Skip to main content

Tools for converting VCF to IGD files and processing them.

Project description

igdtools

igdtools can convert from .vcf(.gz) to IGD, and once you have an IGD file it can perform various operations such as filtering, computing basic statistics, and generally transforming IGD files.

Run igdtools --help for more information on commands.
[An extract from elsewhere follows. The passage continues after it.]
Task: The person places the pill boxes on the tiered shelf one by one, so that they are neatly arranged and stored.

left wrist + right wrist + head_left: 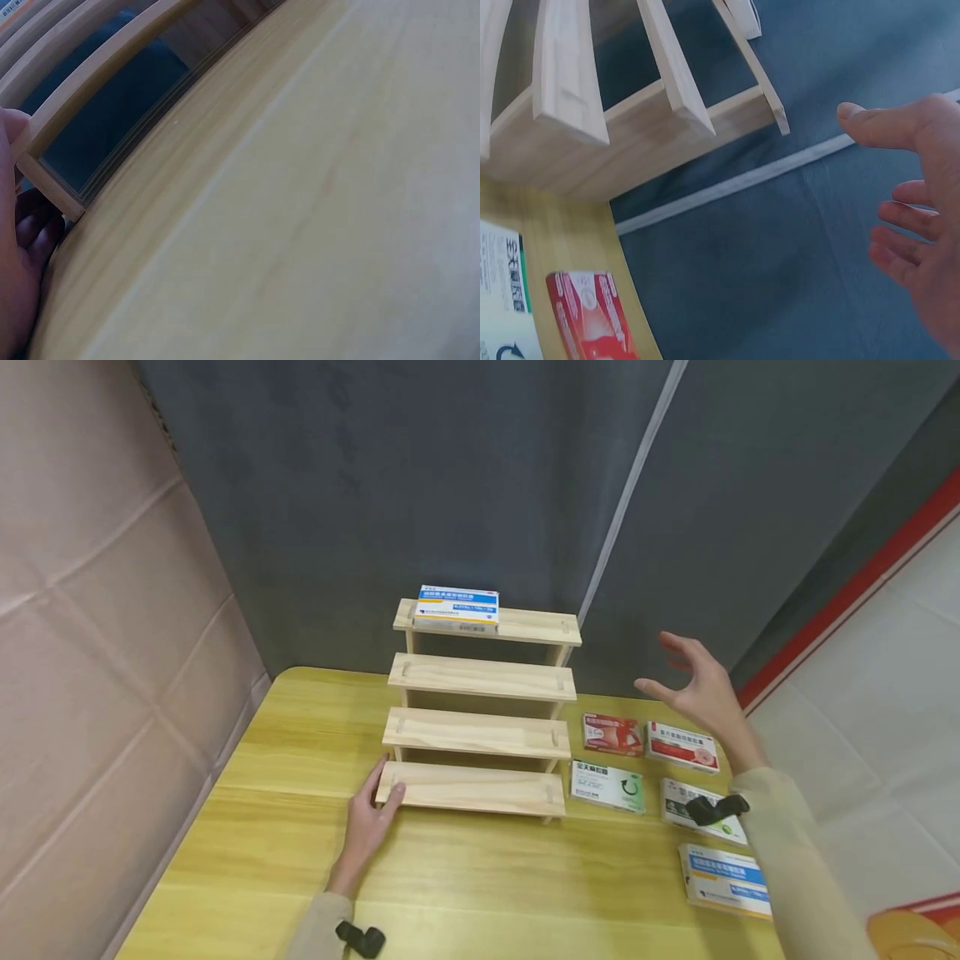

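Observation:
A light wooden four-step display rack (480, 789) stands on the table. My left hand (369, 817) grips the left end of its lowest step, thumb on top and fingers round the side; in the left wrist view those fingers (37, 225) curl behind the end support. On the top step lies a blue-and-white medicine box (456, 608), towards the left. My right hand (701, 685) hangs in the air to the right of the rack, thumb and fingers spread apart with nothing between them. Below it lie a red medicine box (612, 734) and a red-and-white medicine box (682, 747).
A white-and-green box (607, 786) lies close beside the rack's right side. Further right are another white-and-green box (686, 800), partly behind the right wrist strap, and a second blue-and-white box (723, 881). A dark grey curtain (375, 485) hangs behind the wooden table (465, 877).

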The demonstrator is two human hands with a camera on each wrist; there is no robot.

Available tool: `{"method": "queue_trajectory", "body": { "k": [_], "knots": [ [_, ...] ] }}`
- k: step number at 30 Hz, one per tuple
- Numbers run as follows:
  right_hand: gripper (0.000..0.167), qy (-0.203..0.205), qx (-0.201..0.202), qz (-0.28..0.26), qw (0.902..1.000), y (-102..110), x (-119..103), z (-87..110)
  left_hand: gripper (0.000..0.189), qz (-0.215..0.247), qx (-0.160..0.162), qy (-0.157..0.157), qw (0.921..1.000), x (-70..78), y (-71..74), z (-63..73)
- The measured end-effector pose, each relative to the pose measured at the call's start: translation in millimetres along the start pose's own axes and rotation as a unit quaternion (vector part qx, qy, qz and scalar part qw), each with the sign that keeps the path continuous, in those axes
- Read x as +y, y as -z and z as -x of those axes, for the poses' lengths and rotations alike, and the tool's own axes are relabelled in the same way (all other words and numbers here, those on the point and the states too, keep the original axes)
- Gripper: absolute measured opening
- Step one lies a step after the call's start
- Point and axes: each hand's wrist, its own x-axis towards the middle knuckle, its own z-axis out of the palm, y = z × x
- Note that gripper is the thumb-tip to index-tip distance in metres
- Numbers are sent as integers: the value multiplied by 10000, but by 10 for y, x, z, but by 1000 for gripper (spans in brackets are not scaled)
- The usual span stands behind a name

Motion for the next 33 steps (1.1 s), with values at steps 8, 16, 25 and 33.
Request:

For more general reading and modification of IGD files, see pyigd.

Installation

igdtools is a C++ binary, with a small Python wrapper to make installation easier. You can install via:

pip install igdtools

which will install prebuilt binaries for most Linux systems, and install via a source distribution for other systems (such as MacOS). The source distribution requires CMake 3.10 or newer, the zlib development headers, and a version of clang or GCC that supports C++11.

Usage Examples

Convert .vcf(.gz) to IGD

Conversion will copy the variant identifiers ("ID" column in VCF) and individual identifiers (the sample column names in VCF) to the IGD file, unless --no-var-ids and --no-indiv-ids flags are specified (respectively).

igdtools input.vcf.gz -o output.igd

Convert .vcf(.gz) to IGD and export metadata

igdtools can export metadata fields as simple text files, each of which can be loaded by numpy.loadtxt(). You can use --export-metadata to export this metadata during conversion:

igdtools input.vcf.gz -o output.igd --export-metadata qual,filter,info

The list of metadata types you can export are qual,filter,chrom,info. You can also specify all to just export all of them without listing them out. By default, no metadata is exported during VCF to IGD conversion.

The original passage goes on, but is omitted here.